The research, on the function of bacteria immune systems and their impact on the coevolution of bacteria and viruses, was published recently in scientific journal Cell Host and Microbe.
Viruses infecting bacteria are called bacteriophages -''phages'' for short- and are the most abundant biological entities on the planet, influencing many aspects of our lives and the global ecosystem.
Research to understand more about the interactions between phages and bacteria, particularly how bacterial CRISPR-Cas immunity functioned, was being exploited internationally in ''many ground-breaking biotechnological applications including gene editing,'' he said.
Otago researchers were playing a leading role in international research into how the bacterial immune defence system was working.
This phage approach held ''very promising'' potential to overcome antibiotic resistance in bacteria, by developing new therapies to target and kill antibiotic-resistant bacteria, he said.
The potential benefits of phage therapy were already highlighted by some overseas clinical trials which were investigating the use of phages to counter antibiotic-resistant bacteria in burns therapy, Dr Jackson said.
Bacterial adaptive immunity was similar in concept to human adaptive immunity.
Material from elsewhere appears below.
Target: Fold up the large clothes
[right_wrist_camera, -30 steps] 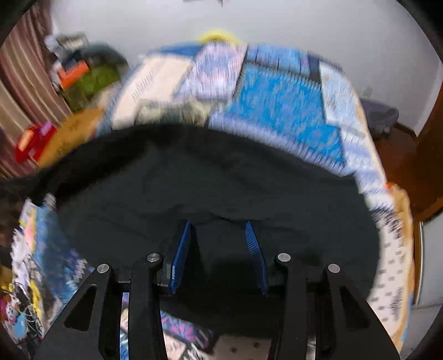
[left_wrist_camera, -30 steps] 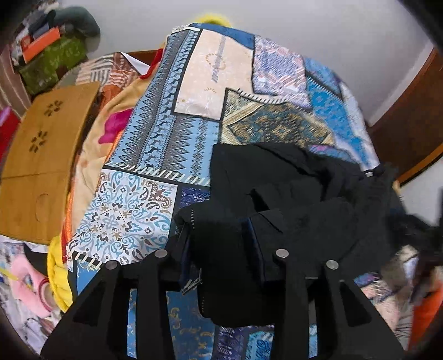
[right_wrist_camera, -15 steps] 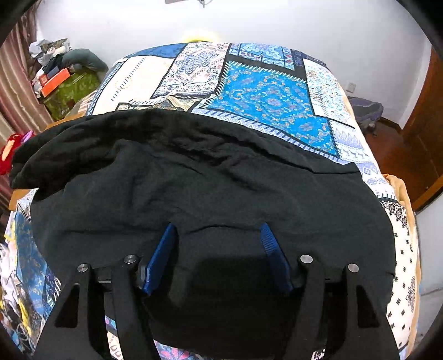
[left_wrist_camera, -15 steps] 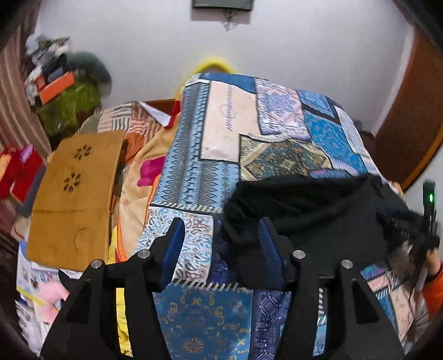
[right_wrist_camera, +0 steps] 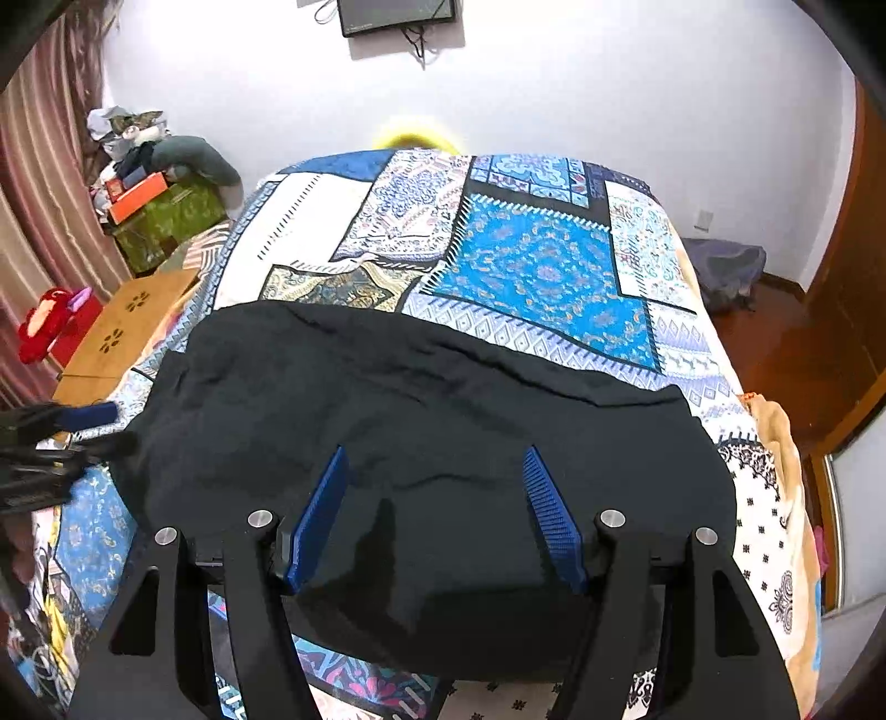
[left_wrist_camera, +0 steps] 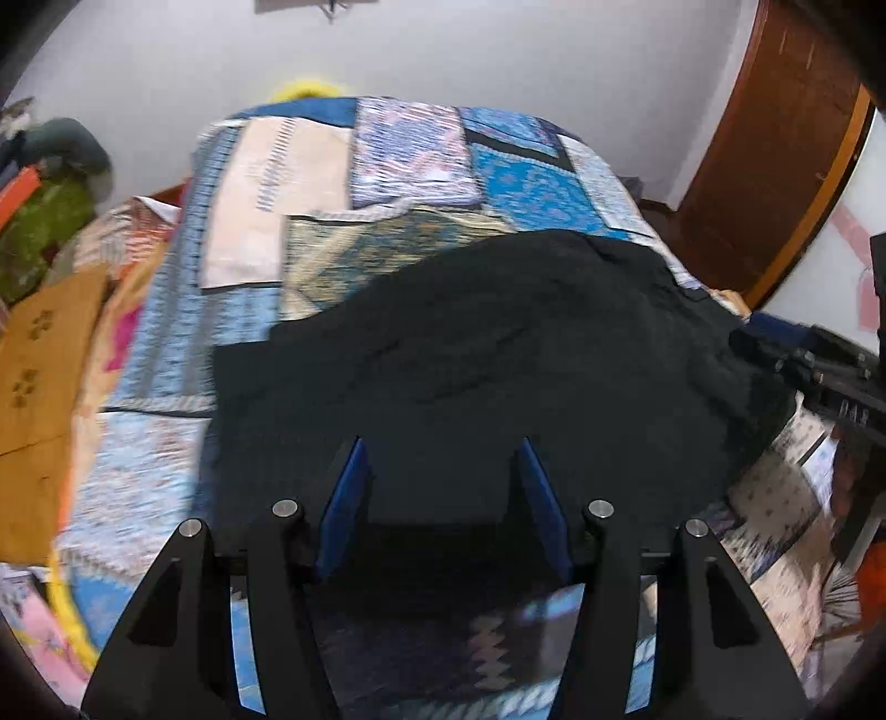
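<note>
A large black garment [right_wrist_camera: 432, 421] lies spread across the near end of a bed with a blue patchwork cover [right_wrist_camera: 531, 266]. It also shows in the left wrist view [left_wrist_camera: 487, 354], which is blurred. My right gripper [right_wrist_camera: 434, 471] is open and empty above the garment's near edge. My left gripper [left_wrist_camera: 440, 459] is open and empty above the garment's near left part. The left gripper also shows in the right wrist view [right_wrist_camera: 61, 437] at the garment's left edge. The right gripper shows at the right edge of the left wrist view [left_wrist_camera: 830, 376].
A low wooden table [right_wrist_camera: 122, 332] stands left of the bed, with a green box and piled items [right_wrist_camera: 160, 205] behind it. A wooden door [right_wrist_camera: 841, 310] is on the right. A screen [right_wrist_camera: 396, 14] hangs on the far wall.
My left gripper let go of the garment, opened, and moved right over it. My right gripper stayed open and rose a little. The garment now lies flatter.
</note>
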Demonstrator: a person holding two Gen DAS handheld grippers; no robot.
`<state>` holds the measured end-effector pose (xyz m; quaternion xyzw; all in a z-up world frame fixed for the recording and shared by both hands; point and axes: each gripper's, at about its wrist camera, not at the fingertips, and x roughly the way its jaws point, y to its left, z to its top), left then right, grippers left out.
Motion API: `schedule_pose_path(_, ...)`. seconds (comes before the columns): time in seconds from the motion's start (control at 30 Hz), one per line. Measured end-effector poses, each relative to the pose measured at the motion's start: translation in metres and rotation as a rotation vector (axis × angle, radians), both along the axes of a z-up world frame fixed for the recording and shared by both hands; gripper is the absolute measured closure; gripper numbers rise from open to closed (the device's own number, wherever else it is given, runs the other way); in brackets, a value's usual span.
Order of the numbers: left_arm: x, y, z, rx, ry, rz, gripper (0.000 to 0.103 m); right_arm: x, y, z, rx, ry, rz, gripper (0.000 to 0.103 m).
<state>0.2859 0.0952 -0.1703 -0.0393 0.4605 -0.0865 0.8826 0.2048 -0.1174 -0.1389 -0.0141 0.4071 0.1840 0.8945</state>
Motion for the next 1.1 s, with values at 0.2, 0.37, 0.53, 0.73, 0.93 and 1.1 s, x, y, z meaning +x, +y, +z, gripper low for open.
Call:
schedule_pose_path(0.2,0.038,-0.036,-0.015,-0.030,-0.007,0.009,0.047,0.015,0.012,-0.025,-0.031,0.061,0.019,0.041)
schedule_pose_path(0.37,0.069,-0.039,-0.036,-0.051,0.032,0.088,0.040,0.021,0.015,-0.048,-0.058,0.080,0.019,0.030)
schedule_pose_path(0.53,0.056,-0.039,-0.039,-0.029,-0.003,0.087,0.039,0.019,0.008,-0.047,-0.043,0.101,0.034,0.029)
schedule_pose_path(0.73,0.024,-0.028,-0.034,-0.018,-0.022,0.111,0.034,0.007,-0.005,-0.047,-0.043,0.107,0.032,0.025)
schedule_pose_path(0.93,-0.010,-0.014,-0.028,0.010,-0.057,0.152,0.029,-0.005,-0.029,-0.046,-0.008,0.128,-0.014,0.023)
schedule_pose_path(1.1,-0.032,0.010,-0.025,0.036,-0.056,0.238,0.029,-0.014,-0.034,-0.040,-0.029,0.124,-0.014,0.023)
Bacteria first had to become ''vaccinated'' against specific phages, which involved the bacteria storing a short snippet of viral DNA, termed a ''spacer'', to recognise and defend against future infections.
Prof Fineran, a molecular microbiologist, said the Otago research team had earlier noted that the CRISPR-Cas systems had acquired incorrect, or ''slipped'' spacers, but it had not been initially known if this had a functional effect.
The Otago research had shown the slipped spacers were, in fact, ''very efficient at boosting bacterial immunity'' by stimulating bacteria to acquire extra spacers targeting the same phage.
This ''unexpected role'' increased immune diversity, and could lead to other potential applications, he said.
Dr Jackson undertook the work as part of his post doctoral research.